The children of San Miguel face huge obstacles as they grow up. Four percent are physically abused. Alex and Cynthia believe that as many as 40 percent are emotionally abused. Some are undernourished at home. This past year, three of the children’s fathers died of health problems, so Alex and Cynthia brought in a professional psychologist to help them.
The parents have noticed the significant behavioral improvements in their children, saying, “My child has completely changed!” While many families are not Christian, the children are taught to pray at the ICM school, and they pray in front of their parents at night – a great witness.
Although Kevin, at the age of 11, is too old to qualify for the program, he often hung around the school, attracted by the presence of other children and the activities they were doing. However, he tended to pick fights, use bad language, and generally cause problems. Rather than try to keep Kevin away, Alex began to spend time with the boy and include him in some of the games and activities. Gradually, Kevin’s behavior has improved and he has learned how to ask forgiveness when he misbehaves. He tells his parents, “The pastor says I need to do this and shouldn’t do that.”
The children all have sponsors and write letters to them. When Kevin asked who his sponsor is, Alex laughed and said, “I’m your sponsor.” So Kevin excitedly tells everyone, “The pastor is my sponsor!”
When Jimmy first came to the program, he would bite his teacher. He suffered behavioral problems because his mother had mistreated him before his parents separated. Now he is being raised by his grandparents.
Once, at 11 p.m. Jimmy came to Alex and Cynthia’s house to play. They returned him to his grandmother and urged her to keep a better watch on the boy. Over time, his misbehavior has greatly diminished and he now has an attitude of wanting to do what is right.
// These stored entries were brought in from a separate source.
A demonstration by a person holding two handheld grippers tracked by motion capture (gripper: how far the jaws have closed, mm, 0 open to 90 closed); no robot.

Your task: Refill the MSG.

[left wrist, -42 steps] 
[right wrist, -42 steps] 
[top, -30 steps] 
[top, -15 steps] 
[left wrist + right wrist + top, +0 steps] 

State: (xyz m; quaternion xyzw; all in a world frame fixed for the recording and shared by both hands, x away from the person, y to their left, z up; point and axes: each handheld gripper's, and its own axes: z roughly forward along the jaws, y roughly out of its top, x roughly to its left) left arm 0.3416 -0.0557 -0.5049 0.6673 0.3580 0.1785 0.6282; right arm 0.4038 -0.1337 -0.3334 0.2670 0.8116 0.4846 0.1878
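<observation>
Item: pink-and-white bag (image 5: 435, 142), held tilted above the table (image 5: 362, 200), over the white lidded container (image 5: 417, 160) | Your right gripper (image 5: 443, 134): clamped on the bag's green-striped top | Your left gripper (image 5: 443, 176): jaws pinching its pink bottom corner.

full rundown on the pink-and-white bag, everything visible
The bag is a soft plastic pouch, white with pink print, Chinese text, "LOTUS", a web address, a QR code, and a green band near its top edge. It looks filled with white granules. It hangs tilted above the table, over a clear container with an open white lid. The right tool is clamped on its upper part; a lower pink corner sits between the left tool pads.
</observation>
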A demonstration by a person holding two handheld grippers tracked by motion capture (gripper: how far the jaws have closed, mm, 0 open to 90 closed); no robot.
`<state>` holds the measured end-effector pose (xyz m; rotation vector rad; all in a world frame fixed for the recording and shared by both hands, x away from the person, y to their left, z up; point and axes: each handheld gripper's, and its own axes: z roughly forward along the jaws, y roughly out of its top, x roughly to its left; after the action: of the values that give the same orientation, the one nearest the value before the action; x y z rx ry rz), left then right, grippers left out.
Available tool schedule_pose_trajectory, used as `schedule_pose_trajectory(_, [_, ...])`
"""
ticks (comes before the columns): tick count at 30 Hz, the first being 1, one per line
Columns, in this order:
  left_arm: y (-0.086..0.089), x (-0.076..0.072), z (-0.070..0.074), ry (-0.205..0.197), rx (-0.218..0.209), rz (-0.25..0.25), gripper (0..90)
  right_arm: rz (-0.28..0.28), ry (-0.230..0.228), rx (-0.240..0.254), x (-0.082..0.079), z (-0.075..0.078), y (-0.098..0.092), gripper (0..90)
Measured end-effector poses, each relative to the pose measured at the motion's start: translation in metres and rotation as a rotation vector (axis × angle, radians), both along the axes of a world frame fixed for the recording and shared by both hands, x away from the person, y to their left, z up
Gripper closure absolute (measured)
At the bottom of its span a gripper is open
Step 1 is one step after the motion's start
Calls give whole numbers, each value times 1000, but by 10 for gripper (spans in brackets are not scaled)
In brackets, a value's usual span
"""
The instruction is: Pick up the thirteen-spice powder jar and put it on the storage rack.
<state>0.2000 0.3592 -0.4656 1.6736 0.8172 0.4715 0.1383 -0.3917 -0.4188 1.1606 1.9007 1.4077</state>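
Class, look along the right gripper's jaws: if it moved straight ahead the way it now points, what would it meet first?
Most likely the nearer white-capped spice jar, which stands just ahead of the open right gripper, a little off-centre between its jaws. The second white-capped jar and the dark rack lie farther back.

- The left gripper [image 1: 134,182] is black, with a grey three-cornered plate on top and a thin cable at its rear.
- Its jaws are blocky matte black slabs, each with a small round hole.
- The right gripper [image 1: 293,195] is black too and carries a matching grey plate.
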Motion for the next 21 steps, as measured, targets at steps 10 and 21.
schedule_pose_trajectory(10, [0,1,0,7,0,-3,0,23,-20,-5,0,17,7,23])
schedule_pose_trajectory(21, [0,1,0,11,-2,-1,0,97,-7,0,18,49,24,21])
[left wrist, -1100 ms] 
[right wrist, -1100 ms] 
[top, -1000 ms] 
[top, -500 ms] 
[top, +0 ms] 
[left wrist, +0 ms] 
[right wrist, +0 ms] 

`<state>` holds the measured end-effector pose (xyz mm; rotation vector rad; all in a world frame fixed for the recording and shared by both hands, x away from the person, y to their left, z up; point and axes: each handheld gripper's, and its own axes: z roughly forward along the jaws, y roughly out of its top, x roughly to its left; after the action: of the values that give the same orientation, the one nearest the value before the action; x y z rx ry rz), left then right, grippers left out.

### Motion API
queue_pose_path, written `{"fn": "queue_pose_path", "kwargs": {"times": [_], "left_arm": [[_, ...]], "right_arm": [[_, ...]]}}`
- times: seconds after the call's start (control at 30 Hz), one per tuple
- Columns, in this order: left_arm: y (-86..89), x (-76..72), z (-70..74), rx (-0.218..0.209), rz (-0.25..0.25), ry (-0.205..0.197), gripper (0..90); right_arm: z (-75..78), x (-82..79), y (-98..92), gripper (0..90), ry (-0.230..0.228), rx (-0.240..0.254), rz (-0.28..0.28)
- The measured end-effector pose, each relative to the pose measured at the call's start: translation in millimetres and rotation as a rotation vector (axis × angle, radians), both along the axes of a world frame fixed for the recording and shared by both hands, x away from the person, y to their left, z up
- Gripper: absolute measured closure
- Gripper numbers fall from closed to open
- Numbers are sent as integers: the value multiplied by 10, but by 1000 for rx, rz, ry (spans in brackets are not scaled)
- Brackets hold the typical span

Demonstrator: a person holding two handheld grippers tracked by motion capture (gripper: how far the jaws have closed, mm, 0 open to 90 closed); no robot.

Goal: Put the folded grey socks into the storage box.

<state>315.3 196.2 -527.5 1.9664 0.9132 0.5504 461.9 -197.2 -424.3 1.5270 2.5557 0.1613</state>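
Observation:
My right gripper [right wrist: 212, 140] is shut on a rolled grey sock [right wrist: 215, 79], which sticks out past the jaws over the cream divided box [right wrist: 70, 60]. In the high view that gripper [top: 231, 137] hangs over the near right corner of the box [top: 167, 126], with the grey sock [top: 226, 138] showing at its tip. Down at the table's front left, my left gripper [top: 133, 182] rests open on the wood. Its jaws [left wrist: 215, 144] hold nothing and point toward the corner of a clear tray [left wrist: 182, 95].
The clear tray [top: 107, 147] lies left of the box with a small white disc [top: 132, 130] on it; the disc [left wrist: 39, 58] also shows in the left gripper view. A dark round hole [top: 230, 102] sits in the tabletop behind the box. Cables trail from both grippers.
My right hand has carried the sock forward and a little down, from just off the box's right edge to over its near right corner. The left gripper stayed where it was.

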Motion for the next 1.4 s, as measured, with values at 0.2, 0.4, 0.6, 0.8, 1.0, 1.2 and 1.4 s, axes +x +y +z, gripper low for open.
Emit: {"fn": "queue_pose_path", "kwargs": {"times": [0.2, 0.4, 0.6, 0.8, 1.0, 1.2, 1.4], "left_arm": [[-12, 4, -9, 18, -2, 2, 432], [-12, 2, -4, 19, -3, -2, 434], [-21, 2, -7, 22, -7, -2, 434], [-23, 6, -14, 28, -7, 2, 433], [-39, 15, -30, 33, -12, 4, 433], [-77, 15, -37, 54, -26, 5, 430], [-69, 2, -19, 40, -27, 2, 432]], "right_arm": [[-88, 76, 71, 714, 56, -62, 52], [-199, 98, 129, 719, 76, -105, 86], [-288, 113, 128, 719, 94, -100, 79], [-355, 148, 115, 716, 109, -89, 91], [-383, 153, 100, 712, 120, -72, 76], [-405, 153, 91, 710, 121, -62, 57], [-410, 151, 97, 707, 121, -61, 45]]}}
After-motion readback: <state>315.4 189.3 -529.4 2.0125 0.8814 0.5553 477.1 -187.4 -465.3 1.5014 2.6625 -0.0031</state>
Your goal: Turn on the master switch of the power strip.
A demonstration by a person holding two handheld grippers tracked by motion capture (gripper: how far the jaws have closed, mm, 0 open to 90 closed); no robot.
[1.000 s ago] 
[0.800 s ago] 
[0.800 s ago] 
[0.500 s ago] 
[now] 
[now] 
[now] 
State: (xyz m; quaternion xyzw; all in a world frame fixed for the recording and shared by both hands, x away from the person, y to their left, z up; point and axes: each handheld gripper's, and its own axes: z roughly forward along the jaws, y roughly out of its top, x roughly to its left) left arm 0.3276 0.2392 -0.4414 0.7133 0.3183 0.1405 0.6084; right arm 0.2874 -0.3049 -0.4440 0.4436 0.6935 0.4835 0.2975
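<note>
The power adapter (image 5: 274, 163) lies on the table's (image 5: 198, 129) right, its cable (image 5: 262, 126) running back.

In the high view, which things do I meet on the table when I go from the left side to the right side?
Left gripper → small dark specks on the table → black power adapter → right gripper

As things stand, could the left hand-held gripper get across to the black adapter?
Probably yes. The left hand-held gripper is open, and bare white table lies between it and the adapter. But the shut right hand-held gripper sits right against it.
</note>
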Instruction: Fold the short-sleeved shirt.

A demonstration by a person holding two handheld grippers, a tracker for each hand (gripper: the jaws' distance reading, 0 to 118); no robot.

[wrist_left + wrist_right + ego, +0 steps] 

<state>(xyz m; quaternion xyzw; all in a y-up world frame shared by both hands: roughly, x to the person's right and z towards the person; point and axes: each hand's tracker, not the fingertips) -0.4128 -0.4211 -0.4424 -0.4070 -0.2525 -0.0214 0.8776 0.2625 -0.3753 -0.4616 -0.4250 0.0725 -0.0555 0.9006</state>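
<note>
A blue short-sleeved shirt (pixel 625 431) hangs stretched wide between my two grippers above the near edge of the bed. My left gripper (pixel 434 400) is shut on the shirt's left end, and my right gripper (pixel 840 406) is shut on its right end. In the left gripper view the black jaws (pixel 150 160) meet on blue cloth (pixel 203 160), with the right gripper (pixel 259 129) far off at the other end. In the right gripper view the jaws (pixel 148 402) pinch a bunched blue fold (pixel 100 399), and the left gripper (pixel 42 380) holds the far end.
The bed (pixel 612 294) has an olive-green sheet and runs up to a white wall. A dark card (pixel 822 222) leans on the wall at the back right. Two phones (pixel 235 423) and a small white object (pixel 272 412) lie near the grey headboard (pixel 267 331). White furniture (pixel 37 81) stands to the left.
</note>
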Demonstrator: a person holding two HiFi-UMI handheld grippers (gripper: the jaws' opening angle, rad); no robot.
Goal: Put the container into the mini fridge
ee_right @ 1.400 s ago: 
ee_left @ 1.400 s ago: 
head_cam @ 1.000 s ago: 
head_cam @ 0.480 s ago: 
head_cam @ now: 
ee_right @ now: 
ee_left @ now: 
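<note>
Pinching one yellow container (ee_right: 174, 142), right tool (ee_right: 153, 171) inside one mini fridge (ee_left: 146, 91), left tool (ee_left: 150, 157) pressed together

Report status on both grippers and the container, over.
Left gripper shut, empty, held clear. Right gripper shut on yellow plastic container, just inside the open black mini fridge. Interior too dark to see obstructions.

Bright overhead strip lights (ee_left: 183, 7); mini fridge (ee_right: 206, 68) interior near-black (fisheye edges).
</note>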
Recently a Work & Witness team from Peoria, Illinois, USA, came to help build the new church. The team put a roof on the second story structure, worked on the electricity, and put in light bulbs in all the classrooms.
Although Cynthia had opened her heart to local ministry rather than being a missionary, God combined both her callings when He led the couple to Ecuador.
“They LOVE the children and genuinely care about them and the parents,” said missionary Shirley Fischer, who along with her husband brought the Work & Witness team to San Miguel this summer. “The community loves them. We stayed at a hotel when we had the work group there and the hotel owners are allowing Cynthia and Alex to have the parent classes on their beautiful patio in their hotel. They are creative in the ways they minister and help to make the ministry run effectively. More than anything they love the Lord and are committed to their calling.”